| TO DO |
Every line in the data below has to be repeated exactly; no picture belongs in the result.

| DATA SECTION |
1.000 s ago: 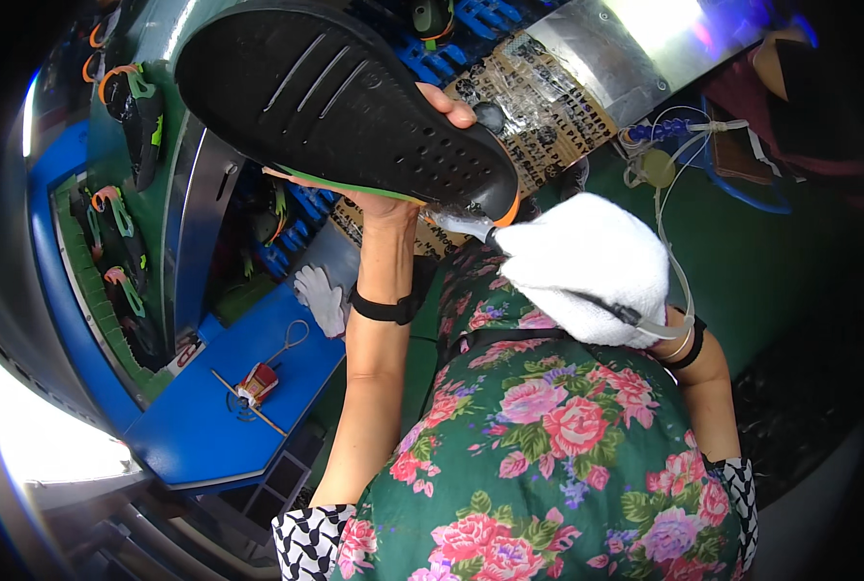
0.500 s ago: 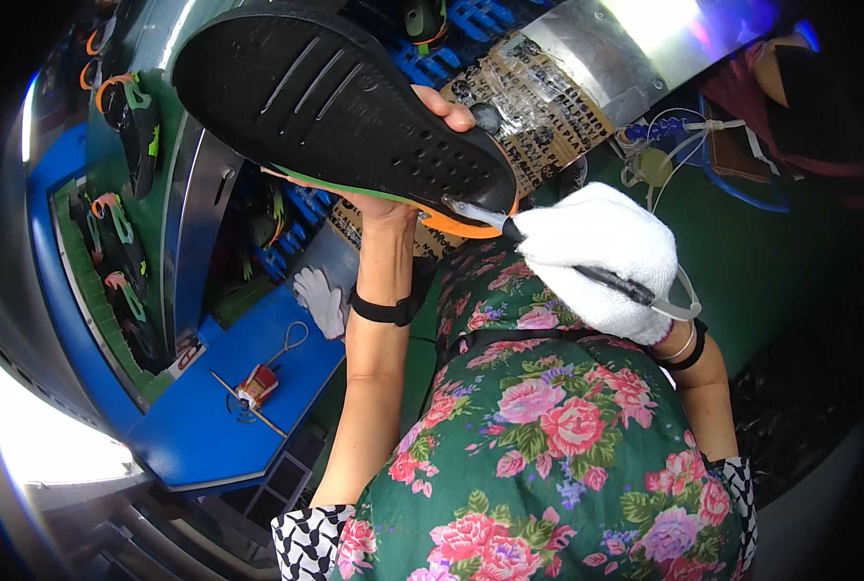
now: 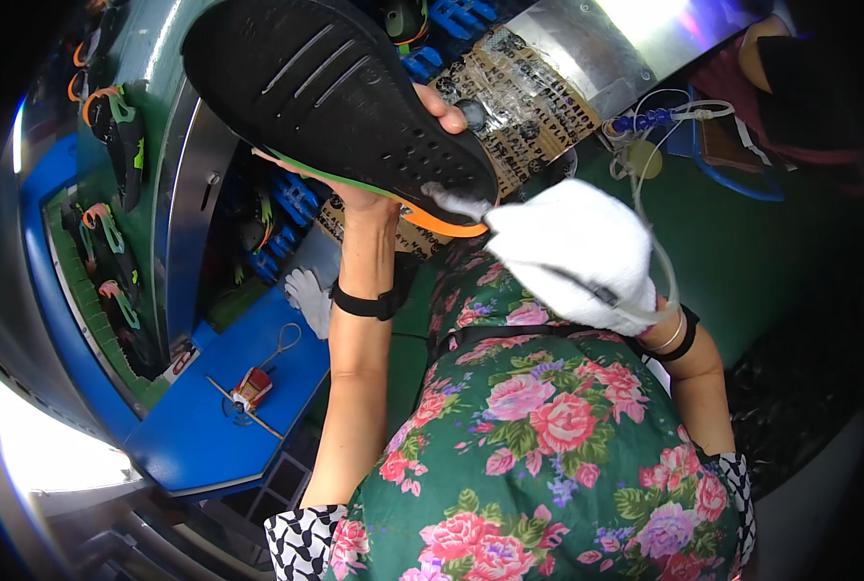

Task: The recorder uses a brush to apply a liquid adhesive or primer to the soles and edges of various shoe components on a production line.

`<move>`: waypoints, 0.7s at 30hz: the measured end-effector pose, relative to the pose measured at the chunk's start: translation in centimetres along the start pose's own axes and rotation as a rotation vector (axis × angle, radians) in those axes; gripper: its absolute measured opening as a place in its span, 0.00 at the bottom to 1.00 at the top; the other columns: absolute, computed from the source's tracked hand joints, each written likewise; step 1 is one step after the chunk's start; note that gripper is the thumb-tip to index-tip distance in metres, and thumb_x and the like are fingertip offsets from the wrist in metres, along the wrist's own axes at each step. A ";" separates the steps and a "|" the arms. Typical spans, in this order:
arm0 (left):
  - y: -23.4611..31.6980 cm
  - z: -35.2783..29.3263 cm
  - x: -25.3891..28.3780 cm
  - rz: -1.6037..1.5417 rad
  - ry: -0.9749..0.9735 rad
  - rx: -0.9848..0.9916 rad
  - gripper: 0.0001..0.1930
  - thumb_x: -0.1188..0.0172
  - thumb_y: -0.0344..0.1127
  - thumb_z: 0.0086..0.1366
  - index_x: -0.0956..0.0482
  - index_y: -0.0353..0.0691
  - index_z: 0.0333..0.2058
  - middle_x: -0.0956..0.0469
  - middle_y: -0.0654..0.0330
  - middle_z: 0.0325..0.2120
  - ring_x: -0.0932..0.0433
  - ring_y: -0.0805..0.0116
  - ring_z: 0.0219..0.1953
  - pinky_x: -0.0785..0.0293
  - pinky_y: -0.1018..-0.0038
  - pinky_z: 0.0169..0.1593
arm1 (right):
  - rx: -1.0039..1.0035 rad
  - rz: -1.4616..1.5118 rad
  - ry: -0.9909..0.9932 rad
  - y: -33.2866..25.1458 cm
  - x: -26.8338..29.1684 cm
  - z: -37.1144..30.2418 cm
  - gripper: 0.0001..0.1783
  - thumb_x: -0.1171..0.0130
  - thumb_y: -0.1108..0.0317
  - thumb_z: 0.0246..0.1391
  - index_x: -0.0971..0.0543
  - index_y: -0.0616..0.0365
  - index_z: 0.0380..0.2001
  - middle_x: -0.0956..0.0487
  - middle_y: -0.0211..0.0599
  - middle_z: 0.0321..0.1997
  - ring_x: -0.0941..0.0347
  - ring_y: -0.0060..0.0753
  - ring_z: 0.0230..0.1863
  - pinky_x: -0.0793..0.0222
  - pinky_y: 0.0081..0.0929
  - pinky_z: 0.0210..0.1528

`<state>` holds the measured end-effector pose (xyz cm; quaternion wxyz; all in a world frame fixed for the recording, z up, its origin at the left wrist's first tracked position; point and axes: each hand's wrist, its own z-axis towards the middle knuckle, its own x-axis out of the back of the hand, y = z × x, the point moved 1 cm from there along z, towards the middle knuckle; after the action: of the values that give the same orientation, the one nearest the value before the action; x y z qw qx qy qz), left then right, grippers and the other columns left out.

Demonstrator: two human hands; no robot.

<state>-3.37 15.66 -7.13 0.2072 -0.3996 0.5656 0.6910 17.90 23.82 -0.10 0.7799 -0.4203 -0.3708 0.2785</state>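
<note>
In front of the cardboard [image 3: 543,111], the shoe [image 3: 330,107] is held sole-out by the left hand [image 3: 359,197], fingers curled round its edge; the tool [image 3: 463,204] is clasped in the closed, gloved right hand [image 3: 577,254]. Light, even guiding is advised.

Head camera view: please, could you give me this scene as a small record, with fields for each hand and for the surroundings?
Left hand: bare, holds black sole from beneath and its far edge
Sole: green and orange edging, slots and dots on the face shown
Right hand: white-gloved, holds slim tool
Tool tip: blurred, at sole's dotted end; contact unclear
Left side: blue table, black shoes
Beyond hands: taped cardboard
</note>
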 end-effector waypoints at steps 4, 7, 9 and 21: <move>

| ANSWER AREA |
1.000 s ago: 
0.500 s ago: 
now: 

Task: The recorder uses a brush to apply a liquid adhesive or primer to the soles and edges of various shoe components on a production line.

`<move>`: waypoints, 0.7s at 30hz: the measured end-effector pose, relative to the pose measured at the chunk's start: translation in centimetres along the start pose's own axes and rotation as a rotation vector (axis × angle, radians) in those axes; gripper: its absolute measured opening as a place in its span, 0.00 at the bottom to 1.00 at the top; the other columns: absolute, computed from the source's tracked hand joints, each written likewise; step 1 is one step after the chunk's start; note that gripper is the thumb-tip to index-tip distance in metres, and thumb_x and the like are fingertip offsets from the wrist in metres, along the wrist's own axes at each step. A ";" separates the steps and a "|" the arms. Typical spans, in this order:
arm0 (left):
  - y: -23.4611..31.6980 cm
  - z: -35.2783..29.3263 cm
  - x: -25.3891..28.3780 cm
  - rz: -1.6037..1.5417 rad
  - ry: -0.9749..0.9735 rad
  - rx: -0.9848..0.9916 rad
  - gripper: 0.0001..0.1930
  - thumb_x: -0.1188..0.0172
  - thumb_y: -0.0344..0.1127
  - thumb_z: 0.0086..0.1366
  - index_x: -0.0956..0.0482
  - index_y: -0.0353..0.0691
  - index_z: 0.0333..0.2058
  - middle_x: -0.0956..0.0469
  - middle_y: -0.0654..0.0330
  - middle_z: 0.0325..0.2120
  - ring_x: -0.0932..0.0433
  - ring_y: -0.0805..0.0116
  - ring_z: 0.0219..0.1953
  - pinky_x: -0.0785..0.0293
  - pinky_y: -0.1018..-0.0038
  - pinky_z: 0.0169..0.1593
arm1 (right):
  - rx: -1.0039..1.0035 rad
  - rz: -1.4616..1.5118 rad
  - ry: -0.9909..0.9932 rad
  - y: -33.2866..25.1458 cm
  - x: -26.8338..29.1684 cm
  - z: -37.1144..30.2418 cm
  - gripper: 0.0001..0.1783
  - thumb_x: -0.1171..0.0130
  - thumb_y: -0.1108..0.0317
  - thumb_z: 0.0246..0.1391
  - index_x: -0.0971..0.0543
  - index_y: -0.0616..0.0365
  - index_z: 0.0380..0.2001
  - middle_x: -0.0956..0.0487
  - middle_y: -0.0211..0.0599
  - middle_z: 0.0321..0.1997
  - ring_x: -0.0941..0.0347
  - ring_y: -0.0060..0.0753
  - ring_z: 0.0230..0.1863
  - pinky_x: -0.0793..0.0222
  - pinky_y: 0.0081..0.0929
  - pinky_z: 0.0210..0.1528

`<state>` holds the measured end-effector pose (xyz cm; quaternion wxyz; all in a world frame fixed for the recording, z up, its origin at the left wrist's first tracked position; point and axes: each hand's wrist, its own z-axis towards the middle knuckle, its own x-axis out of the back of the hand, y = z × x, the point moved 1 cm from there along z, towards the middle knuckle; after the action: of the values that give the same orientation, the one nearest the value before the action; x y z qw qx qy qz), left then right, grippers and the other columns left out.

Demonstrator: two human hands; no robot.

<state>-3.37 15.66 -7.13 0.2072 -0.3996 0.5656 0.6910 17.90 23.82 -0.10 0.7799 -0.4203 -0.3708 0.2785</state>
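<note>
In front of the cardboard [image 3: 543,111], the shoe [image 3: 330,107] is held sole-out by the left hand [image 3: 359,197], fingers curled round its edge; the tool [image 3: 463,204] is clasped in the closed, gloved right hand [image 3: 577,254]. Light, even guiding is advised.

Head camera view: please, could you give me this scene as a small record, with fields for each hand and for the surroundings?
Left hand: bare, holds black sole from beneath and its far edge
Sole: green and orange edging, slots and dots on the face shown
Right hand: white-gloved, holds slim tool
Tool tip: blurred, at sole's dotted end; contact unclear
Left side: blue table, black shoes
Beyond hands: taped cardboard
</note>
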 end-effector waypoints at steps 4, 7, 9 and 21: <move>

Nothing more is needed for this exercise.